И в самый последний момент я увидел блеск лезвия направленного мне в бок. Спасибо инструктору по рукопашному бою, который довёл реакцию до уровня инстинкта: я упал и закрыл голову. (Долгими зимними вечерами я еще не раз смотрел на свою дубленку, которая была на мне в этот вечер: разрез от печени до подмышки. Да упади я на доли секеунды позднее, я бы не в ЖЖ и Твиттере, а у архангелов писал свои сообщения.) Увы, уйдя от ножевого удара, в условиях ограниченного пространства лифта, уйти от ударов ногами я уже не смог. Второй же удар в голову лишил меня сознания.

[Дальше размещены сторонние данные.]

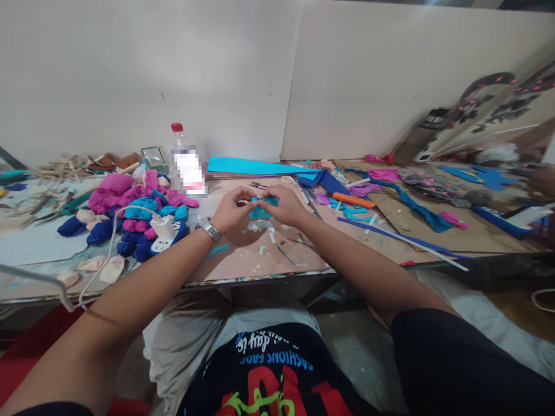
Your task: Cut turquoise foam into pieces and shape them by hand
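Both of my hands meet over the middle of the table, pinching one small piece of teal crepe paper (261, 211). My left hand (234, 209), with a metal watch on its wrist, closes thumb and finger on the paper's left edge. From the other side my right hand (282, 203) grips its upper right part. The fingertips nearly touch and hide some of the paper. Just behind the hands lie dark scissors (259, 185). White paper scraps (262, 250) are scattered on the table below.
Left of my hands sit a pile of pink, teal and blue crepe bundles (139, 208), a corded power strip (165, 240) and a bottle (177, 136). A bright blue strip (260, 166) lies along the wall. An orange cutter (353, 200) and crepe strips (416, 211) lie right.
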Demonstrator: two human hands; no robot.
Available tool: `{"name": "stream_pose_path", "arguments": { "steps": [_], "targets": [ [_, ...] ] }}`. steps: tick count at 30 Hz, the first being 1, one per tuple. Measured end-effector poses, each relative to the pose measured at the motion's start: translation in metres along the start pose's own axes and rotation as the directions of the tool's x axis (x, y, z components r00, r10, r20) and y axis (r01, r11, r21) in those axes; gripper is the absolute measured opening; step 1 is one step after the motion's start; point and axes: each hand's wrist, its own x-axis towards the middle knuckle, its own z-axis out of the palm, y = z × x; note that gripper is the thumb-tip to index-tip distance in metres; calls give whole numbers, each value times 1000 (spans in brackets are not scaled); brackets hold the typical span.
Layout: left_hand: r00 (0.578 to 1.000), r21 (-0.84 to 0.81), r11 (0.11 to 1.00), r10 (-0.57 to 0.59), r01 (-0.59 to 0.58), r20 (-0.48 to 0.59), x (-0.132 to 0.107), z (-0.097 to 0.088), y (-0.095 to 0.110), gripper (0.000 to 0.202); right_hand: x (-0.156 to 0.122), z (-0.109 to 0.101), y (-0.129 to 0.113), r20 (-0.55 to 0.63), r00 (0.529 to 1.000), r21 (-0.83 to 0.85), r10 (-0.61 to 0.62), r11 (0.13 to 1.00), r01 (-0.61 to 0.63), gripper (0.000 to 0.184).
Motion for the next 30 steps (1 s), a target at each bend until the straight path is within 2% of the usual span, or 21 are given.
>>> {"name": "stream_pose_path", "arguments": {
  "steps": [8,15,20,23,26,30],
  "targets": [
    [1000,-51,999,0,-1,-7,2,-3,-3,45,1,-2,-3,-35,999,31,19,999,-18,22],
    [999,-34,999,32,-31,22,1,-3,-2,41,2,-3,-3,-37,999,19,3,1000,-3,21],
    [999,44,998,42,-41,-18,1,-4,-2,37,2,-3,-2,-31,1000,19,-2,1000,2,19],
    [999,61,997,43,-43,-3,0,-5,-2,36,2,-3,-2,-24,1000,26,-6,1000,7,19],
    [999,38,999,33,-34,18,1,-5,-1,37,2,-3,-3,-17,1000,31,2,1000,-1,19],
    [1000,-35,999,5,-5,-9,1,-5,0,41,2,-3,-3,-23,1000,50,14,999,-13,22]
  ]
}}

Очнувшись, спустя какое-то время, я понял что лежу на полу грузового лифта. Потом меня заволокло туманом, из которого меня вывел только женский голос, убеждавший меня лежать и не дергаться. Я всё еще пытался объяснить, что у меня дома маленький ребенок и мне срочно нужно туда, когда понял, что лежу на каталке, к которой Ирина прижимает меня своим телом, объясняя, что всё уже в порядке. Как оказалось, это было уже около полуночи в приемном покое "Александровской больницы".

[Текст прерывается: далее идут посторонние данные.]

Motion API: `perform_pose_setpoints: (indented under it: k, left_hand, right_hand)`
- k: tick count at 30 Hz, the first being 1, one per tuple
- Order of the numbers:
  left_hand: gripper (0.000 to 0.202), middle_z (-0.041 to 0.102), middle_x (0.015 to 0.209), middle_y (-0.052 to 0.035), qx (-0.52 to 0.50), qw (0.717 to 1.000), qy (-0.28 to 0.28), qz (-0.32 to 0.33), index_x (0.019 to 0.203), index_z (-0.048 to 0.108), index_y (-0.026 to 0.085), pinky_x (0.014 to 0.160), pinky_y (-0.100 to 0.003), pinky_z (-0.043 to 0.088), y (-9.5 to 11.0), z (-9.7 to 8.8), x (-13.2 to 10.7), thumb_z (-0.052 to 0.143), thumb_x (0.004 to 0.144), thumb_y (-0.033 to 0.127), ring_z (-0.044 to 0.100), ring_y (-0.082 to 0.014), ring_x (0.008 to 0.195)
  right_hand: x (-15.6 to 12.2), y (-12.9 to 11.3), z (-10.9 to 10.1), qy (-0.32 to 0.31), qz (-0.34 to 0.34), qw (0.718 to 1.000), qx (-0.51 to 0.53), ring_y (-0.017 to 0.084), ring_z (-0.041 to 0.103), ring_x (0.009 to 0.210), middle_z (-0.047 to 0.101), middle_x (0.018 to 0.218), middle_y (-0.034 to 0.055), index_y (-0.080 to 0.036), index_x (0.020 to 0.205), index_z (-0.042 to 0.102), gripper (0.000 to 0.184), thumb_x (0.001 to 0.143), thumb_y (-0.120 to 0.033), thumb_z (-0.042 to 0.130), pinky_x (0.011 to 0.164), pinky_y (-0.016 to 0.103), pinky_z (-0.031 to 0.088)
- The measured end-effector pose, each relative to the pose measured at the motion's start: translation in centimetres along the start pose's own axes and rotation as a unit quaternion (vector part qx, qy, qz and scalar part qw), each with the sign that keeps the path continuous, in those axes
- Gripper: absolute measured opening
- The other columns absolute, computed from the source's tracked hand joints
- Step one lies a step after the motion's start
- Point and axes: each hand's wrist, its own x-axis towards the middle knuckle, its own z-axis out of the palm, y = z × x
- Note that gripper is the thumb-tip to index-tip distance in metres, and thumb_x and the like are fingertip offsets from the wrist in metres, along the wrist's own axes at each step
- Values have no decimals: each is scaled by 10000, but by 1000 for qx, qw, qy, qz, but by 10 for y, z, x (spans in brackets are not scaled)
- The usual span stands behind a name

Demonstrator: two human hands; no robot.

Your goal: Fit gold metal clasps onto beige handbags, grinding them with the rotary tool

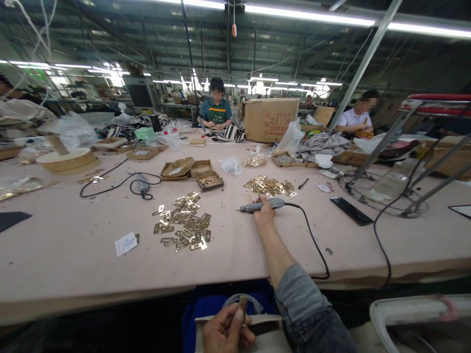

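Observation:
My right hand is closed around a grey corded electric screwdriver, its thin tip pointing left over the table. Low in front of my body, my left hand pinches a small brass-coloured metal plate between thumb and fingers. Just beneath that hand lies a beige piece, partly hidden, with a dark opening. A scattered pile of gold rectangular metal frames is left of the screwdriver. Beyond the tool sits a second heap of gold metal parts.
A small cardboard box holds tiny parts. Another grey corded tool, a paper label, a black phone and a metal stand are on the table. One co-worker sits opposite, another at right.

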Motion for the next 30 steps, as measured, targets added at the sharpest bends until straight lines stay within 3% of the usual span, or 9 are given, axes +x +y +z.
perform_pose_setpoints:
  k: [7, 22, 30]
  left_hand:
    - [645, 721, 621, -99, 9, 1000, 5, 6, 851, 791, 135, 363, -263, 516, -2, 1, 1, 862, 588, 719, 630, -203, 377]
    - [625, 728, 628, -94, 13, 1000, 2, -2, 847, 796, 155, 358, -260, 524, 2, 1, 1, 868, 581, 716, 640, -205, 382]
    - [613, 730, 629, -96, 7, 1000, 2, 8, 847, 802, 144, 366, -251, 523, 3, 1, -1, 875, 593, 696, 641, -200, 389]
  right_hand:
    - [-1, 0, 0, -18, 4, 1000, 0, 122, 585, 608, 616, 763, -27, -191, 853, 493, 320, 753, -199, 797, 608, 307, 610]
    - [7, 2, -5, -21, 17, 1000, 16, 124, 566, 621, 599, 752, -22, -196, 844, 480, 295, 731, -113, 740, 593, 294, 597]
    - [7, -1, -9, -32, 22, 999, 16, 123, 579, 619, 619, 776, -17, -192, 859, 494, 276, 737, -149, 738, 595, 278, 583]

Ирина, открывая домашнюю дверь, как обычно в половине одинадцатого, немного удивилась, что мы еще не спим: она четко слышала Лизино "гугление" и мое "сюсюканье". Но увидев в прихожей разрезанную и окровавленную дубленку, поверх которой валялись мои зимние ботинки, она остолбенела. Разгром в прихожей и мирные звуки из детской не сходились в её голове. Зайдя в комнату она обнаружила радостного младенца, в домашей одежде и сухом памперсе, с двумя пустыми бутылочками из под сцеженного молока. Вот разве что следов купания не наблюдалось.

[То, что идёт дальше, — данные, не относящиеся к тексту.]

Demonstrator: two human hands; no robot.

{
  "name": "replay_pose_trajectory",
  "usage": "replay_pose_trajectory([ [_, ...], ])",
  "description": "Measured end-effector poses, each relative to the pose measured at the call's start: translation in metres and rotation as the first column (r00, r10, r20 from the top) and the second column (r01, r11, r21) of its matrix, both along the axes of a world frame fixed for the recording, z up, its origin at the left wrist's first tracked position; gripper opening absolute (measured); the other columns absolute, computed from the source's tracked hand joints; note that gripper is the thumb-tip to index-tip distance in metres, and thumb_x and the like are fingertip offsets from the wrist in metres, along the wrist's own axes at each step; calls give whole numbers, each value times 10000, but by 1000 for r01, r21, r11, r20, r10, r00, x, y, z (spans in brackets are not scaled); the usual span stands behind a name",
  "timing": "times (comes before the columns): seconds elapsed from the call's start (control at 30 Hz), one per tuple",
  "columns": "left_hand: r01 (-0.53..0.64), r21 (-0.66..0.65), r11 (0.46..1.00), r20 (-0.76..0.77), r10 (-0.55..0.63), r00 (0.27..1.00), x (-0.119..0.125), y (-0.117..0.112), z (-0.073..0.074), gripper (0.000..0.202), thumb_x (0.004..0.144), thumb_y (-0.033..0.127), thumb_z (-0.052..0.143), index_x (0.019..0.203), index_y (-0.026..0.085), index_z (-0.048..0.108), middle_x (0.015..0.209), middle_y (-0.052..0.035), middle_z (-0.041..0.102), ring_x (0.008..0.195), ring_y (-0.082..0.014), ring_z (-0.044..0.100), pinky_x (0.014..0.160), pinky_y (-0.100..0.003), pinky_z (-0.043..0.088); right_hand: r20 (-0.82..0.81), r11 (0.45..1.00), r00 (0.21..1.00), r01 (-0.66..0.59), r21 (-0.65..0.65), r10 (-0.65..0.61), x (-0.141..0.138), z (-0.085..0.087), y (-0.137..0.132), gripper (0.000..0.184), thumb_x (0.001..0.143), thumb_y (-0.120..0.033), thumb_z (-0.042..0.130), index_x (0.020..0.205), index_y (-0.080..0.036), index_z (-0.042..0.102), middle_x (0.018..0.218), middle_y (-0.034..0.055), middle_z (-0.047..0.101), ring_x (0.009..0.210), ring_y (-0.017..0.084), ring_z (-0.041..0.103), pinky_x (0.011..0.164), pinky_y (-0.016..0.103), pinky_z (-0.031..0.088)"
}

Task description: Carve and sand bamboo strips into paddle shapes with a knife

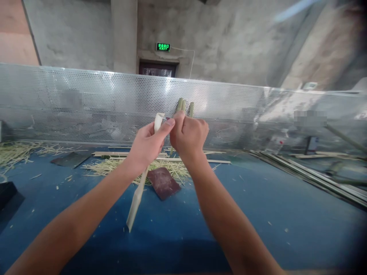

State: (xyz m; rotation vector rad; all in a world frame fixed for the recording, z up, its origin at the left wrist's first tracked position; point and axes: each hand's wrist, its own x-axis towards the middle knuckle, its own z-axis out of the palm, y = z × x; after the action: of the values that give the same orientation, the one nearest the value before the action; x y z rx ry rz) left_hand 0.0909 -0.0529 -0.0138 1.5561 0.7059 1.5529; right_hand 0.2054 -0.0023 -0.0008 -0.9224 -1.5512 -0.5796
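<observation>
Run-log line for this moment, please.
left hand: grips bamboo piece | right hand: fisted around mostly hidden thin tool at bamboo's upper end | table: maroon sandpaper, bamboo shavings

A single view looks from the person's head, forward and down over both forearms to the hands, with the blue table close below and, beyond a perforated metal panel, the concrete wall farther off.
</observation>
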Motion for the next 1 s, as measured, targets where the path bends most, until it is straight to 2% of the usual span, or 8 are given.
replay_pose_trajectory([
  [0.13, 6, -20, 1000, 4, -6, 1000, 1, -1, 1, 474, 859, 571, 614, 637, 221, 385, 509, 81, 290, 399, -49, 206, 369, -224, 155, 14, 999, 999, 40, 12, -40, 1, 1, -2, 609, 1012, -444, 235, 449, -229, 319, 404, -31, 252, 379, 91, 217, 496, 293, 160],
  [0.3, -54, -43, 998, 22, 55, 998, 1, 0, 1, 521, 853, 592, 607, 598, 218, 350, 493, 79, 287, 391, -45, 211, 372, -225, 159, 11, 991, 993, 116, 72, -117, 1, 0, -3, 593, 998, -386, 267, 443, -222, 396, 396, -11, 321, 378, 96, 238, 490, 286, 164],
  [0.47, -104, -32, 994, 23, 105, 994, 1, 6, -1, 538, 867, 613, 570, 576, 217, 353, 482, 70, 304, 396, -53, 234, 380, -227, 177, 5, 984, 985, 175, 36, -175, 0, -1, -1, 593, 996, -373, 269, 460, -215, 469, 404, 23, 421, 380, 123, 345, 490, 289, 214],
  [0.63, -201, 15, 979, -7, 201, 979, 3, 10, -3, 549, 867, 610, 564, 537, 215, 374, 460, 57, 329, 397, -66, 277, 380, -240, 198, 3, 979, 980, 198, 52, -198, 1, -1, -2, 575, 991, -368, 294, 477, -215, 500, 405, 29, 439, 417, 147, 440, 485, 281, 204],
  [0.73, -224, 6, 975, -29, 224, 974, 3, 9, -3, 558, 872, 610, 556, 527, 214, 366, 458, 56, 321, 393, -65, 279, 378, -242, 197, 3, 976, 978, 206, 77, -207, 2, -2, 1, 562, 981, -359, 304, 471, -217, 492, 406, 28, 434, 425, 149, 446, 481, 283, 194],
  [0.8, -177, -27, 984, -39, 176, 984, 1, 5, 0, 549, 868, 595, 576, 538, 217, 354, 467, 64, 301, 392, -58, 262, 378, -237, 188, 5, 976, 979, 205, 66, -206, 3, -1, 3, 561, 980, -360, 292, 469, -218, 473, 409, 21, 416, 418, 142, 424, 486, 287, 190],
  [0.9, 23, -83, 996, -30, -25, 999, -3, -7, 11, 498, 842, 522, 664, 593, 221, 355, 504, 84, 272, 398, -42, 205, 376, -221, 169, -8, 986, 986, 167, 21, -167, 2, 2, 0, 577, 997, -401, 272, 472, -218, 426, 419, 1, 367, 409, 123, 369, 508, 290, 191],
  [1.0, 193, -133, 972, 42, -189, 981, -4, -29, 18, 444, 849, 485, 673, 644, 220, 382, 540, 90, 254, 406, -37, 170, 364, -204, 155, -29, 999, 998, 50, -11, -51, 1, 6, -17, 609, 1023, -448, 236, 474, -218, 363, 428, -18, 299, 415, 113, 339, 524, 291, 183],
])
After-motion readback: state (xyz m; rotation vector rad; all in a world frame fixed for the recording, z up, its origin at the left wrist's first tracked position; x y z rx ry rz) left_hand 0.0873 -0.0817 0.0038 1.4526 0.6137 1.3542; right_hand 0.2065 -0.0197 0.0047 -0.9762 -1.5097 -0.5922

А рядом с младенцем сидел папа, который старательно поворачивался к ребенку более-менее целой частью лица и "сюсокал" вопреки своему обыкновению.
Я действительно совсем не помню что и как происходило между началом грабежа и тем, как я очухался в приемном покое. Ни кто сейчас не может сказать как скоро и каким образом я попал домой. Но Ирина, вызвав скорую и попросив знакомых срочно прибежать и посидеть с ребенком, потом еще два часа убеждала меня, что "всё в порядке", прежде чем я пришел в себя.
Можно считать, что я легко отделался: разрезанная дубленка, пропавшая шапка, пропавшая барсетка с кошельком (там было-то рублей 50), сотрясение мозга, рассеченная брось (накладывали швы) и множественные гематомы. Паспорт уже на следующий день принесла добрая женщина (которую Ирина вознарадила коробкой конфет), права мне потом пытался продать "добрый человек" за 500$ (и был послан), военный билет пропал. Последствия сотрясения начали проявляться лет 7-8 спустя.
Самое смешное, как потом оказалось, всё это время сумка от коляски лежала в комнате. Ирина сняла её во время утренней прогулки, а её наличие на ручке было моими ложными воспоминаниями.